A half-hour in, we get the real connection: Near the observatory (above) lies the remains of Chacabuco, the largest concentration camp of the Pinochet regime. We meet a former prisoner from the camp who explains how he and others in a group of prisoners would observe the stars and feel oddly... free. (Until the guards made them stop because they might use those stars to navigate to freedom. As if.)
We learn that the regime buried many of their prisoners here in the surrounding desert. And then, to ensure that the bodies could not be found, identified and the guilty prosecuted, they dug up those corpses, broke them apart and re-buried them. We meet several of the women (below) who now spend their lives digging and searching through the many bones (and bits of bones) for their "disappeared" loved ones. One of these sits in the desert and speaks of finding and then stroking her brothers foot. "We were reuinited. Only then could I take in the fact that he was dead."
We also meet an exiled mother and son, now back in Chile. He's an astronomer, she gives massages to the victims of the torture. Guzmán does not dwell on the atrocities, as we've seen and heard about them previously. Yet through these people and their stories we glimpse quite enough to make this terrible time indelible.
The last story is that of a young female astronomer (above) who could easily stand in for this entire country. Used as a child hostage by the Pinochet regime to get her grandparents to tell the whereabouts of her parents (which they did in order to save the child's life), she lost both parents and was raised by her grandparents. How the young woman, herself now a mother, has come to terms with all that has happened, how she feels and why, her splendid use of the word "defect," and how, via astronomy and contemplation, she has found her place in the universe -- all this is profoundly important and moving, a privilege to experience.

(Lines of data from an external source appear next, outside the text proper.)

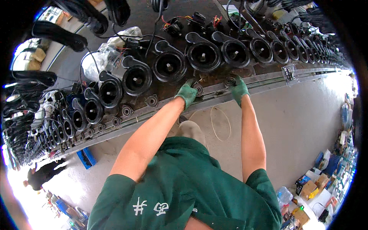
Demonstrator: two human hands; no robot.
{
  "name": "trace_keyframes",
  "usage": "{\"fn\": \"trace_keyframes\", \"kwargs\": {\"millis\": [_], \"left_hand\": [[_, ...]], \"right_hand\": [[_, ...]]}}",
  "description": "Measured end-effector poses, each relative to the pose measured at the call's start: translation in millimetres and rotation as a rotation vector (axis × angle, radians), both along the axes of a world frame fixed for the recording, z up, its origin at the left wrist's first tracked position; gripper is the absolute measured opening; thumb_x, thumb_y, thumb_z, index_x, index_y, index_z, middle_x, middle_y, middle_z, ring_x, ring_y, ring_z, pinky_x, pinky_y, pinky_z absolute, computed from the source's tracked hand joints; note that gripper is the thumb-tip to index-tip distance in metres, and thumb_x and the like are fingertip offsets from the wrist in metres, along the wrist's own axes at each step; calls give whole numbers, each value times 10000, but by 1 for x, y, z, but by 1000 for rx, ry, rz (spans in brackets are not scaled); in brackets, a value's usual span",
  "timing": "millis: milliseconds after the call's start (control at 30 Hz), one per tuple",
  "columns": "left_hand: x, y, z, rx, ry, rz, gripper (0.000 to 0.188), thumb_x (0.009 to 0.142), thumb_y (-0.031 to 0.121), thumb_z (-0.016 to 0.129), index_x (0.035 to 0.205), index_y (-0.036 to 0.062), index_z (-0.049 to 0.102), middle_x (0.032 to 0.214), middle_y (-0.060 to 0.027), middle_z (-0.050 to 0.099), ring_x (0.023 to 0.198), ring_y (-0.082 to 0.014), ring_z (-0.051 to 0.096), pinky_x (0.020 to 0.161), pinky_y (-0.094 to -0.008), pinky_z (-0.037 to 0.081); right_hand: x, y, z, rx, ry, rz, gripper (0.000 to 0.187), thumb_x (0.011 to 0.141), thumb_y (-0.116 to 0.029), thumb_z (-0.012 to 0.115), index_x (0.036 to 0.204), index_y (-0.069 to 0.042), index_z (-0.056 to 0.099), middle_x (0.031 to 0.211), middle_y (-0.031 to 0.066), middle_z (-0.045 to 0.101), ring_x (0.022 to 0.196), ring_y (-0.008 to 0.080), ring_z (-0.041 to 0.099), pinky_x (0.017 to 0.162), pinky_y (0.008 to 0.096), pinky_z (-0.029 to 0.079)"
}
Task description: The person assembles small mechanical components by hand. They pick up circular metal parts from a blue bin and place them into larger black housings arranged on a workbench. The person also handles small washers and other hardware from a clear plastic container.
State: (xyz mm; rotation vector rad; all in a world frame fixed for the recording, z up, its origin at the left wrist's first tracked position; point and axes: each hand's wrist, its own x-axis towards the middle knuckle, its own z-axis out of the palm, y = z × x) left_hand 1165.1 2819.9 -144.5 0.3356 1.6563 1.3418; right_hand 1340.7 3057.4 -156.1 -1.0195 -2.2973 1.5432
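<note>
Both of my hands wear green gloves and are at the near edge of a long workbench (260,78). My left hand (187,94) is closed on a small round dark cover (197,89) with ring-shaped ridges. A similar ridged cover (230,82) is in the fingers of my right hand (240,90). Just beyond the hands stands a row of black round blower housings, among them one housing (203,56) with a metal shaft at its centre. To the left of my left hand, another ridged cover (151,101) lies along the bench edge.
Black cable bundles (61,35) hang above the bench at the left. A clear plastic bag (100,59) lies behind the housings, and a small bag of parts (289,74) is at the right edge. A blue bin (86,158) and a person (44,174) are at lower left.
</note>
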Motion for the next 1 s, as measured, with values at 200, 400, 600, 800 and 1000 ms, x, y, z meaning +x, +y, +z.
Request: {"fn": "trace_keyframes", "kwargs": {"millis": [200, 400, 600, 800, 1000], "left_hand": [[16, 30, 26, -205, 138, -52, 442, 888, 75, 584, 1319, 29, 496, 1113, -177, 669, 1007, -331, 642, 923, -405, 498], [30, 11, 18, -104, 462, -135, 658, 850, 42, 618, 1466, 24, 389, 1362, -235, 536, 1253, -359, 529, 1093, -383, 405], [32, -1, 40, -70, 485, -75, 611, 834, 63, 670, 1417, 2, 497, 1390, -232, 523, 1296, -355, 490, 1118, -384, 381], [29, -153, 100, 68, 412, -184, 421, 884, 98, 629, 1301, 55, 596, 1000, -127, 738, 804, -251, 691, 811, -407, 563], [91, -451, 30, -58, 192, 432, 528, 896, 74, 633, 1414, 57, 533, 1322, -104, 649, 1160, -197, 634, 1014, -335, 497]], "right_hand": [[6, -3, 29, 543, -309, 14, 513, 780, 44, 636, 1275, -82, 595, 1285, 187, 602, 1175, 388, 578, 1017, 428, 478], [20, -50, 35, 465, -39, -203, 486, 812, 72, 633, 1278, -59, 590, 1278, 154, 597, 1084, 306, 633, 937, 365, 521], [25, -114, -3, -646, 473, -447, 465, 881, 54, 621, 1329, -62, 571, 1222, 62, 611, 1011, 142, 629, 871, 278, 518], [-11, -217, 46, -263, 152, -186, 348, 963, -84, 587, 1308, -38, 607, 1252, 68, 648, 1067, 165, 614, 868, 284, 518], [-30, -358, 42, -151, -191, 466, 285, 957, -61, 570, 1232, -27, 636, 977, 62, 692, 719, 148, 629, 653, 306, 523]]}}
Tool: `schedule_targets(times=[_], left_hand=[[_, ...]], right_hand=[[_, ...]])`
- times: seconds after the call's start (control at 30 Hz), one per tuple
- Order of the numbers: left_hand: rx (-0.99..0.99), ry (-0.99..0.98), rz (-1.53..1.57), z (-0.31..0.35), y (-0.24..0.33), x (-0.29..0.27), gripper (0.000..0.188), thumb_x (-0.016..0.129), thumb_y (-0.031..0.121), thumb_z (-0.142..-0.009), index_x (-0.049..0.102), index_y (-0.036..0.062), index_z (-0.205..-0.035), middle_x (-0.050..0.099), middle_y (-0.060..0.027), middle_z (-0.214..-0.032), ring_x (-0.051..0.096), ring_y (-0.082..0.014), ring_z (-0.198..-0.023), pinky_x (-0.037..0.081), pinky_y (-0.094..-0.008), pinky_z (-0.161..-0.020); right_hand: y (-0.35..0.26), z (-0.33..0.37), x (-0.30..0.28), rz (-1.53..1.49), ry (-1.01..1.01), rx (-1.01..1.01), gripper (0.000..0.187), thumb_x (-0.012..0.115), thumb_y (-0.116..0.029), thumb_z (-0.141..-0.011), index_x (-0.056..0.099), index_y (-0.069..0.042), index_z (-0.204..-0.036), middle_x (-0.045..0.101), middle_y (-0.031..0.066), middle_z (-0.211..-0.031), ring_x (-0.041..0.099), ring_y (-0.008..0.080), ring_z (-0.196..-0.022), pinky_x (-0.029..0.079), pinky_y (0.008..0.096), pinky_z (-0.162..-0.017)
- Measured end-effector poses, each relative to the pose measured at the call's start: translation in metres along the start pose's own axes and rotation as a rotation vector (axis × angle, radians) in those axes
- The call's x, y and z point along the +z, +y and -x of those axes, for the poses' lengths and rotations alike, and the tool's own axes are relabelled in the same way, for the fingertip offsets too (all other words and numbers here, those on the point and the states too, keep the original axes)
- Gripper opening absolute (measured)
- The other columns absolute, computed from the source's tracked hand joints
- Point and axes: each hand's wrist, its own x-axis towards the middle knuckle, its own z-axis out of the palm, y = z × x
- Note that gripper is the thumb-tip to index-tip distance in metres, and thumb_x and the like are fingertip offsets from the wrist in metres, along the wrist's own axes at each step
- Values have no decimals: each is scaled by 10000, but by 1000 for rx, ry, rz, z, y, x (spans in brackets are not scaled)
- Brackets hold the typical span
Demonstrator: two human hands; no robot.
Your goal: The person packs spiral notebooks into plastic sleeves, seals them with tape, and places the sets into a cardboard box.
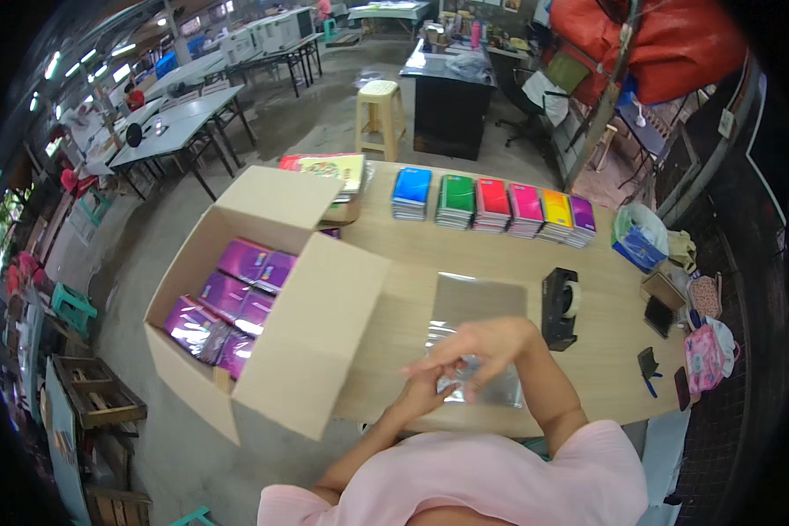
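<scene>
My right hand [491,346] reaches across in front of me, fingers stretched out and apart, with nothing visible in it. Just below it, my left hand [425,394] meets the right fingertips; its own fingers are partly hidden and blurred. Both hands are over a pile of clear plastic bags [478,298] lying flat on the table. A black tape dispenser [559,309] with a roll of tape stands right of the bags. Beyond them, small notebooks are stacked in a row: blue [411,188], green [455,197], red [492,200], pink [525,206], yellow [556,210] and purple [581,216].
An open cardboard box [311,337] on the left holds several plastic-wrapped purple packs [228,294]. Behind it lie colourful printed books [346,167]. Bags and a pink pouch [703,358] line the table's right edge, near a small black-and-blue tool [648,368]. A beige stool [380,118] stands beyond the table.
</scene>
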Motion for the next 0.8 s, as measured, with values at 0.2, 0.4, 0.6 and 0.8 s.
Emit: schedule_targets(times=[0.2,0.4,0.6,0.8], left_hand=[[-82,352,-165,-144,-64,22,305,723,185,-818,674,89,-1104,603,-181,-1217,549,-364,-1169,449,-442,-969],[-125,711,-624,-307,-143,-69,290,724,210,-814,673,104,-1079,574,-204,-1207,562,-397,-1074,445,-459,-952],[-417,526,-788,-422,-174,-136,486,788,275,-761,620,107,-1185,525,-204,-1302,546,-383,-1159,466,-454,-957],[-770,497,-791,-455,-197,-149,726,873,429,-640,622,6,-1175,520,-239,-1312,521,-367,-1230,464,-436,-996]], right_hand=[[30,164,31,-232,297,130,790,835,-247,-742,483,-63,-1424,676,113,-1105,583,165,-814,490,299,-741],[70,195,31,-253,476,163,740,800,-142,-755,495,-182,-1429,692,66,-1057,602,146,-782,509,291,-692],[101,184,-6,-226,601,469,670,759,-143,-820,486,-165,-1432,677,72,-1091,623,132,-830,512,274,-728],[155,158,-61,-63,733,532,553,739,-186,-813,571,-117,-1335,674,91,-913,641,157,-761,519,305,-685]])
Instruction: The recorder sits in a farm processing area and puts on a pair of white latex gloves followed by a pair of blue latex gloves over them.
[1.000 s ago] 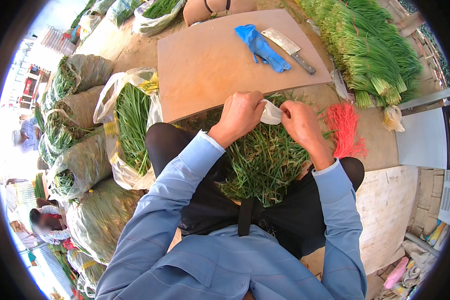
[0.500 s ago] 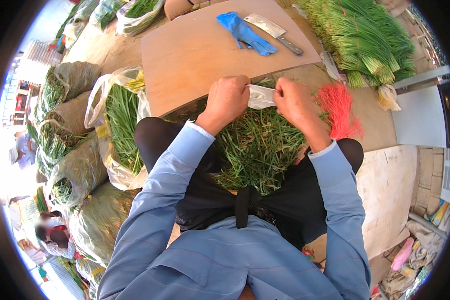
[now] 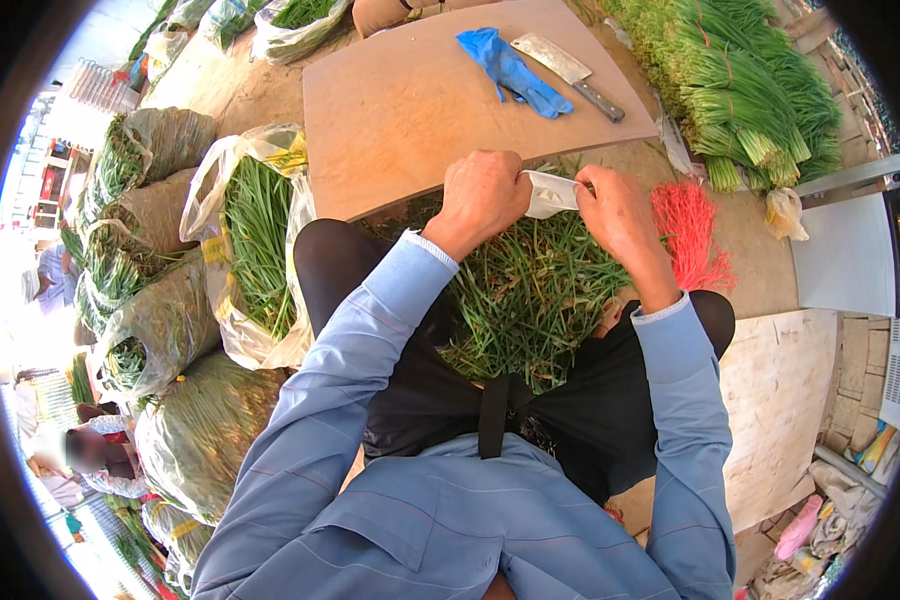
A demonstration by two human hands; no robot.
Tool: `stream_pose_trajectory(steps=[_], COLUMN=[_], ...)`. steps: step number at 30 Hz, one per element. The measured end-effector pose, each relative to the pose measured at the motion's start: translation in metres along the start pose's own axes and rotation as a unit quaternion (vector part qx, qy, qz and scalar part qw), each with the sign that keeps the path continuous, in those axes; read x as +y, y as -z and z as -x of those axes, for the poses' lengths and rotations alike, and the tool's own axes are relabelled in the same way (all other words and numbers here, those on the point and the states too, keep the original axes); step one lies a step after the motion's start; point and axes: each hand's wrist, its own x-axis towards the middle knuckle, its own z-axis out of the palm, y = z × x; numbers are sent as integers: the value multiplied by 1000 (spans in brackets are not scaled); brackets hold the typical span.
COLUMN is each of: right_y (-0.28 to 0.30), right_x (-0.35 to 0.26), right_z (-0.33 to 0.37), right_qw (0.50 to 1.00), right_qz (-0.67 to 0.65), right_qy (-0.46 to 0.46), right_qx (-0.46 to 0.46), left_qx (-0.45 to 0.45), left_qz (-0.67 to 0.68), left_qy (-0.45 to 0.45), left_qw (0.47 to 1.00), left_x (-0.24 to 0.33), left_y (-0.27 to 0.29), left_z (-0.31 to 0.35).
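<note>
A small white plastic bag (image 3: 550,194) is stretched between my two hands, over a heap of loose green leaves (image 3: 540,290) lying between my knees. My left hand (image 3: 482,195) pinches the bag's left end, fingers closed. At its right end my right hand (image 3: 618,212) pinches it too. What the bag is exactly cannot be made out, as the fingers cover both ends. Beyond my hands lies a brown board (image 3: 400,110). On it rest a blue glove (image 3: 510,72) and a cleaver (image 3: 570,75), side by side. Red strings (image 3: 688,235) lie just right of my right hand.
Bundled green stalks (image 3: 735,90) are stacked at the far right. A white plastic bag of long green leaves (image 3: 255,235) stands by my left knee. Several stuffed clear sacks (image 3: 210,430) line the left side. A pale sheet (image 3: 775,400) lies at the right.
The view has shifted slightly, so the scene sits a little further right. Both hands keep hold of the white bag, which now looks pulled into a narrower band.
</note>
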Motion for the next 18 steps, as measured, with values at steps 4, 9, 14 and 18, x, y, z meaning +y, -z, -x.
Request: stream_pose_trajectory(steps=[4, 9, 14, 18], right_y=[4, 6, 9, 16], right_x=[1, 0, 0, 0], right_z=[1, 2, 7, 2], right_qw=[999, 999, 999, 999], right_qz=[1, 14, 23, 10], right_qy=[-20, -1, 34, 21], right_qx=[-28, -43, -34, -37], left_qx=[-14, -49, -76, -118], left_qz=[4, -5, 58, 106], left_qy=[0, 3, -34, -23], left_qw=[1000, 999, 995, 987], left_x=[3, -5, -16, -13], left_y=[1, -2, -7, 6], left_z=[1, -3, 3, -6])
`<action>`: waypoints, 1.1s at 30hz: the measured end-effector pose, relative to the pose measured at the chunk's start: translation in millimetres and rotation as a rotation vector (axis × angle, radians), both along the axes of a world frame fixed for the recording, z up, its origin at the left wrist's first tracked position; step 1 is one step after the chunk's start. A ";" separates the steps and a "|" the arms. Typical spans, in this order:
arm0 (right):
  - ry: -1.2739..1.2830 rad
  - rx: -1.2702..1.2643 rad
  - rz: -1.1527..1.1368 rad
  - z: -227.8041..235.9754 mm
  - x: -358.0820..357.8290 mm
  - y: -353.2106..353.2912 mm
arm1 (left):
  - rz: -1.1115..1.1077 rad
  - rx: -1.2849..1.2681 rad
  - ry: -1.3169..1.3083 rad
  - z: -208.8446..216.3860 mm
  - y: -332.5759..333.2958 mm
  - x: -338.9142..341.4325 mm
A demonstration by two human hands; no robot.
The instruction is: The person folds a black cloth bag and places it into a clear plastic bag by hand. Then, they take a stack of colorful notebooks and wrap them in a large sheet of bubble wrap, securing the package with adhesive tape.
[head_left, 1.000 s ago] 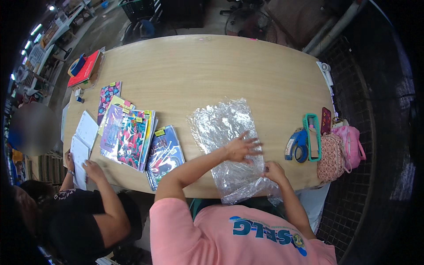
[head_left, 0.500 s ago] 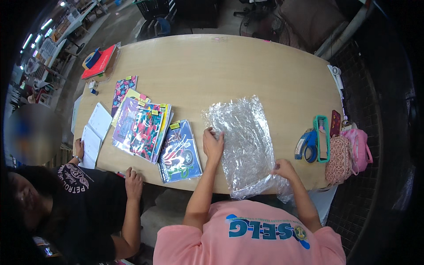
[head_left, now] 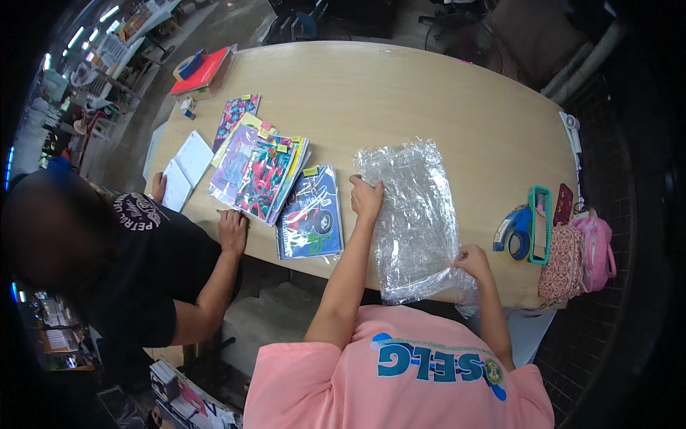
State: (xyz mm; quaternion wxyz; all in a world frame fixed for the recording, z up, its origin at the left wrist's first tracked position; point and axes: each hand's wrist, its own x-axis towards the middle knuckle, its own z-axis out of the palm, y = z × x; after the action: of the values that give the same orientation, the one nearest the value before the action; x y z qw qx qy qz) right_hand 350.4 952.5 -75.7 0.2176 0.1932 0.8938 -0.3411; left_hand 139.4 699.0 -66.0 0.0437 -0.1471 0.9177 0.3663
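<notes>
A clear, crinkled plastic sheet (head_left: 414, 222) lies on the table in front of me, its lower end reaching the near edge. It looks like a sleeve or bag, but I cannot tell which. My left hand (head_left: 367, 198) is at its left edge, fingers curled on the plastic. At the lower right edge my right hand (head_left: 472, 262) pinches the film between thumb and fingers. Just left of my left forearm lies a blue notebook (head_left: 311, 214) in a clear cover with a yellow tab. Beside it is a fanned stack of colourful covered notebooks (head_left: 261, 171).
A person in a black shirt (head_left: 161, 264) sits at left, one hand by an open notebook (head_left: 187, 168). To the right stand a blue tape dispenser (head_left: 513, 234), a green basket (head_left: 541, 223), a patterned pouch (head_left: 560, 264) and a pink bag (head_left: 594, 250). A red folder (head_left: 202, 70) lies far left.
The whole view has shifted, so the table's things appear farther right and higher. Both my hands stay at the plastic's edges. The person at left has changed head position.
</notes>
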 end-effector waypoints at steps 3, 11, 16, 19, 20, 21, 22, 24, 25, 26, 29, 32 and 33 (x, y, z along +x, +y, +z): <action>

You will stand up after watching Nostalgia for the Light feeling invigorated and chastened, with the images of the disappeared -- in close-up above, and all together, like some mammoth AIDS quilt made of tiles, below -- an indelible, even welcome presence. Though absent, they are still here.
Many of the people interviewed in the film are not particularly religious, yet their thoughts and ideas stuck me as being as close to the truth about what unites us to each other and to the universe as anything I have yet heard. If this is not pleasing to the Christian, Jewish and Muslim fundamentalist religions, it is certainly good enough for me. As I hope it will be for you.
Nostalgia for the Light, from Icarus Films, debuts this Friday, March 18, at IFC Center, New York, for an exclusive two-week engagement. For a complete listing of venues -- cities, dates and theaters (14 in the U.S., two in Canada) where you can see this film, click here. Coming from Icarus, of course, there will also, eventually, be a DVD available.
Note: Interested in meeting this wonderful filmmaker? Señor Guzmán will appear in person at IFC Center on Friday, 3/18, and Saturday, 3/19, at the 8:10 shows.